→ **Your instructions**: From the entries, copy each line that includes "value".

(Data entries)
=====

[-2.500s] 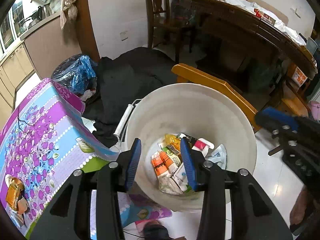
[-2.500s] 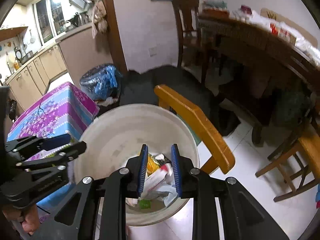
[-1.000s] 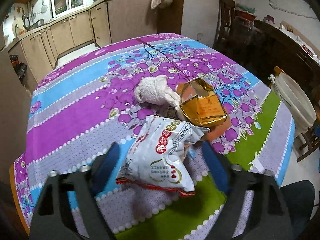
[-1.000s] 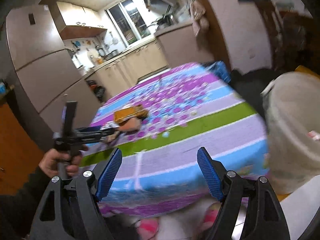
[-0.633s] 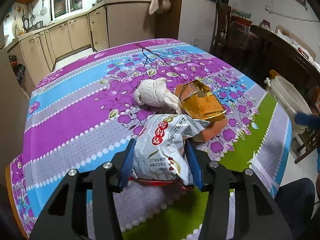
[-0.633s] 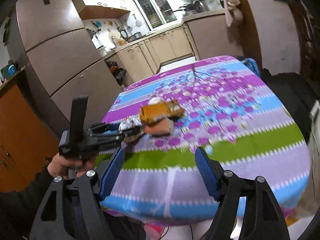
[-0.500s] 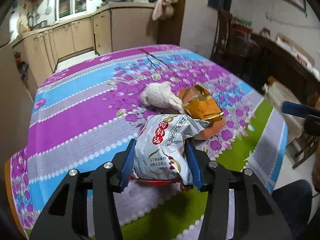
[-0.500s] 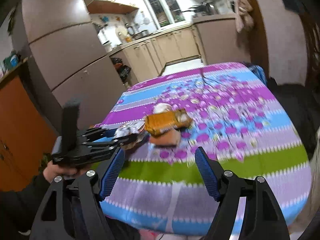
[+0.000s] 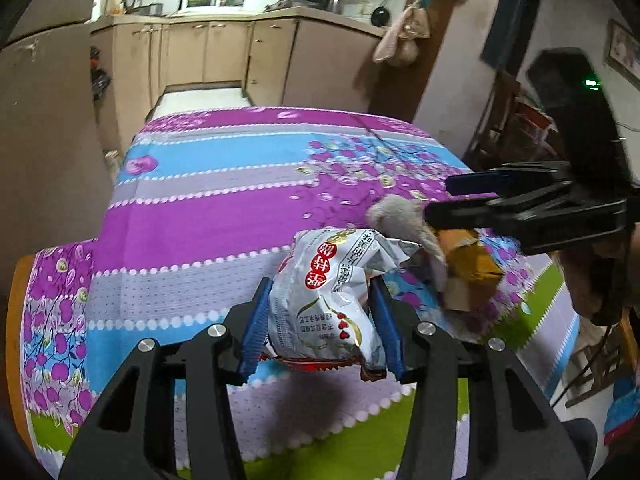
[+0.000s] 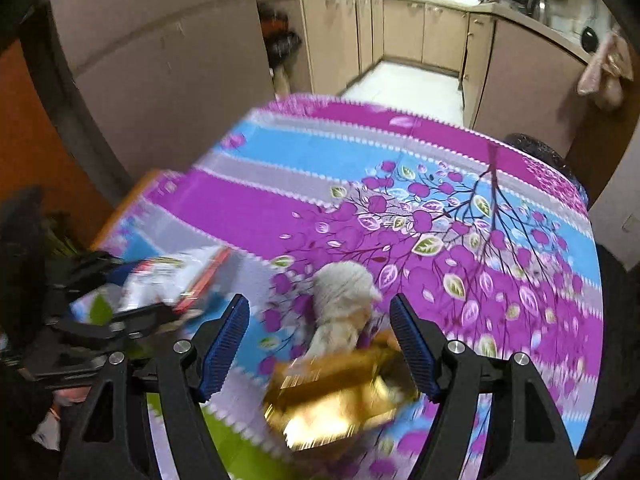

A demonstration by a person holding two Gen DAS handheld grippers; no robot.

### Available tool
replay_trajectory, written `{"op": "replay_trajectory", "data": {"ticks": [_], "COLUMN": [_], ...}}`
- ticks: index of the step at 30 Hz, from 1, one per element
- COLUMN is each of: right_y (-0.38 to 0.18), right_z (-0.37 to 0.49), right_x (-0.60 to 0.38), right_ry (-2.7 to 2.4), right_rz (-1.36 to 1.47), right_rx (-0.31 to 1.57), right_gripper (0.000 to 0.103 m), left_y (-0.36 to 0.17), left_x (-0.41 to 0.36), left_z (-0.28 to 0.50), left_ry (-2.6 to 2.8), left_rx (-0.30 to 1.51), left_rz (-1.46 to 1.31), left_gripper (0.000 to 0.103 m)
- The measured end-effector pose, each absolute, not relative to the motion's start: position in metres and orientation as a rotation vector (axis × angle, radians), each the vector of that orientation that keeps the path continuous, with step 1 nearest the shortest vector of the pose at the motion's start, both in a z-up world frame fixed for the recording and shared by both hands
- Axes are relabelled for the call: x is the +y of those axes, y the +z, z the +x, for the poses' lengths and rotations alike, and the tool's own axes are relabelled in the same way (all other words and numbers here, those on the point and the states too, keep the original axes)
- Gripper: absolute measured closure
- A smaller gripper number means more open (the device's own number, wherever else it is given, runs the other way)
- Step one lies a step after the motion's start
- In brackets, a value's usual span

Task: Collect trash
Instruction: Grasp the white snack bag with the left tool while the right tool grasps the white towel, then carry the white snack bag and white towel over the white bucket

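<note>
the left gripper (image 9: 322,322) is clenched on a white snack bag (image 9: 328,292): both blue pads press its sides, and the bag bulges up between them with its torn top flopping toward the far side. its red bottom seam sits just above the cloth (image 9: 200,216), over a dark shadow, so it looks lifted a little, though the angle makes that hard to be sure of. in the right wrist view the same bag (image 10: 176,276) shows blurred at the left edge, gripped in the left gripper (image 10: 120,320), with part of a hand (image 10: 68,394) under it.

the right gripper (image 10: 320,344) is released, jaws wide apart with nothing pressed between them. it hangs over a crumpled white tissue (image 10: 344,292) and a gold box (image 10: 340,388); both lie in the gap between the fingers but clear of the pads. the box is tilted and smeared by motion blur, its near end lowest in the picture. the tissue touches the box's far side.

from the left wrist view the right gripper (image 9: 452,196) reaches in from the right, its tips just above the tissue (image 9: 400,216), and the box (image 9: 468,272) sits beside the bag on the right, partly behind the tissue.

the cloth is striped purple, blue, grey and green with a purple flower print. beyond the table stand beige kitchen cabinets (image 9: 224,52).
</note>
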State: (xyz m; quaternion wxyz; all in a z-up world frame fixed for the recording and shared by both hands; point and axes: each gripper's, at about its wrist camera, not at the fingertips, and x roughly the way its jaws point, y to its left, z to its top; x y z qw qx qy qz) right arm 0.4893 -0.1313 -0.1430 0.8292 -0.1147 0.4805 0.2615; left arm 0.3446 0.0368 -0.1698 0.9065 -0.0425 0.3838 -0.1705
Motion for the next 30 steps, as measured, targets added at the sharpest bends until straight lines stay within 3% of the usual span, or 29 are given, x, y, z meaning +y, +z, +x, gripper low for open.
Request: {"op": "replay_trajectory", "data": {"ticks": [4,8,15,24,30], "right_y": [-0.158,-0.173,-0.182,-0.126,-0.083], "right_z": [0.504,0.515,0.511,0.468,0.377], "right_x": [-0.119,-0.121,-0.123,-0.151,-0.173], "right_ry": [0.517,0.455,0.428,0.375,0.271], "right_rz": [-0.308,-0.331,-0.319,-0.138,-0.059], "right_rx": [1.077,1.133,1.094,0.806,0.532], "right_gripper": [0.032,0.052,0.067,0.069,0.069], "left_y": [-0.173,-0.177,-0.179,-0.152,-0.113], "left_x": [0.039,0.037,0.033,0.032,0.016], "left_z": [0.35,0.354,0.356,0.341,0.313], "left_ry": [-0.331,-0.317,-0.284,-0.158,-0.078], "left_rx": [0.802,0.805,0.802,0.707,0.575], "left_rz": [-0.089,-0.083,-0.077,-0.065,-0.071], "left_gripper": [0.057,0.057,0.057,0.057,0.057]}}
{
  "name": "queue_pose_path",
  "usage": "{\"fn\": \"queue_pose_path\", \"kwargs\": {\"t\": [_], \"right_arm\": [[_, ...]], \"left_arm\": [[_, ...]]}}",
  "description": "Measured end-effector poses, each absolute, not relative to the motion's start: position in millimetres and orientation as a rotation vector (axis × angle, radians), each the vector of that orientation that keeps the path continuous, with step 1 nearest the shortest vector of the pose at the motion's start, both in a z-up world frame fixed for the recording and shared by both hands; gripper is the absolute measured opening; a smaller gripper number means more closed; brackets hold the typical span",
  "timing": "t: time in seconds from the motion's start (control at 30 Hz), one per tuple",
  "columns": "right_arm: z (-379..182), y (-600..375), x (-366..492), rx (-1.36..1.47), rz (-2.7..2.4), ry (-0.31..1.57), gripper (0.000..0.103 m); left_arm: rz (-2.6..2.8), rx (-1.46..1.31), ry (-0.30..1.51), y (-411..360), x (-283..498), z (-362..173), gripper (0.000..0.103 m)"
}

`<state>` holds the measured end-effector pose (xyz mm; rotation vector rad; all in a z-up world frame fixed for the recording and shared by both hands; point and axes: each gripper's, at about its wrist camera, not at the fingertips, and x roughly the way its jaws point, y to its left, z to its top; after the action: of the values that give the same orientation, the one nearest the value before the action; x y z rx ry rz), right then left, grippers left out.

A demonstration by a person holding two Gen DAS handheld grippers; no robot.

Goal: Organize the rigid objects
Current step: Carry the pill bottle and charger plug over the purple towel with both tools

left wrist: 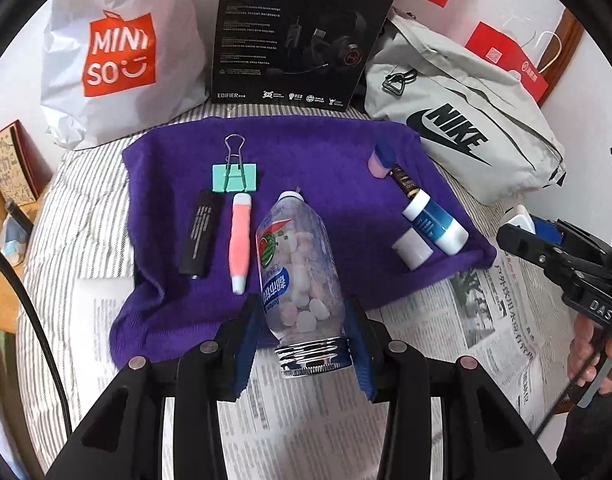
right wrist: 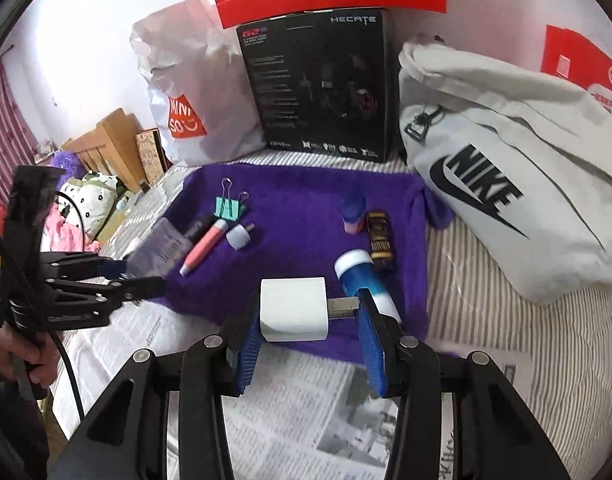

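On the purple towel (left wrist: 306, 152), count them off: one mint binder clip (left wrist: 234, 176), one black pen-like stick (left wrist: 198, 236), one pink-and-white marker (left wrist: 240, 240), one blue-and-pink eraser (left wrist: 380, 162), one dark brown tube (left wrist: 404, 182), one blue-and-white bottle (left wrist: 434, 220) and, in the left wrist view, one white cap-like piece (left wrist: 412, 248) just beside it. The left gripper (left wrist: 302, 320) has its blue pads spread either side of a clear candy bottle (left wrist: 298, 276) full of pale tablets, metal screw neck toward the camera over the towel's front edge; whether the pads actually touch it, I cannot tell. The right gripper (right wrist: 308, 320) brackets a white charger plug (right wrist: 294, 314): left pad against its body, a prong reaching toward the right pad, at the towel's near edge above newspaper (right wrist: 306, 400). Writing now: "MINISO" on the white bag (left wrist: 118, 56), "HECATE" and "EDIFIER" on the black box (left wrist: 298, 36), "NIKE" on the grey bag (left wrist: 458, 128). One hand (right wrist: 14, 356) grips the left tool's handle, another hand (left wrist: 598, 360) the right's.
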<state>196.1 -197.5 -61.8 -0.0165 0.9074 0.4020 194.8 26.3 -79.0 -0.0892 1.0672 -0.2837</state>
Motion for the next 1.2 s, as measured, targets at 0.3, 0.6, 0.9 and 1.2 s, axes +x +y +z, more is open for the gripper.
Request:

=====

→ **Answer box**:
- In brackets, a value's usual span
`<state>` holds the measured end-effector pose (xyz mm; rotation vector rad; all in a z-up world frame fixed for the recording and shared by both hands; point and axes: each gripper's, at about its wrist camera, not at the fingertips, and x roughly the way its jaws point, y to its left, z to its top; after the action: of the values that give the same orientation, the one nearest the value before the action; x y z rx ry rz), right then left, grippers left out.

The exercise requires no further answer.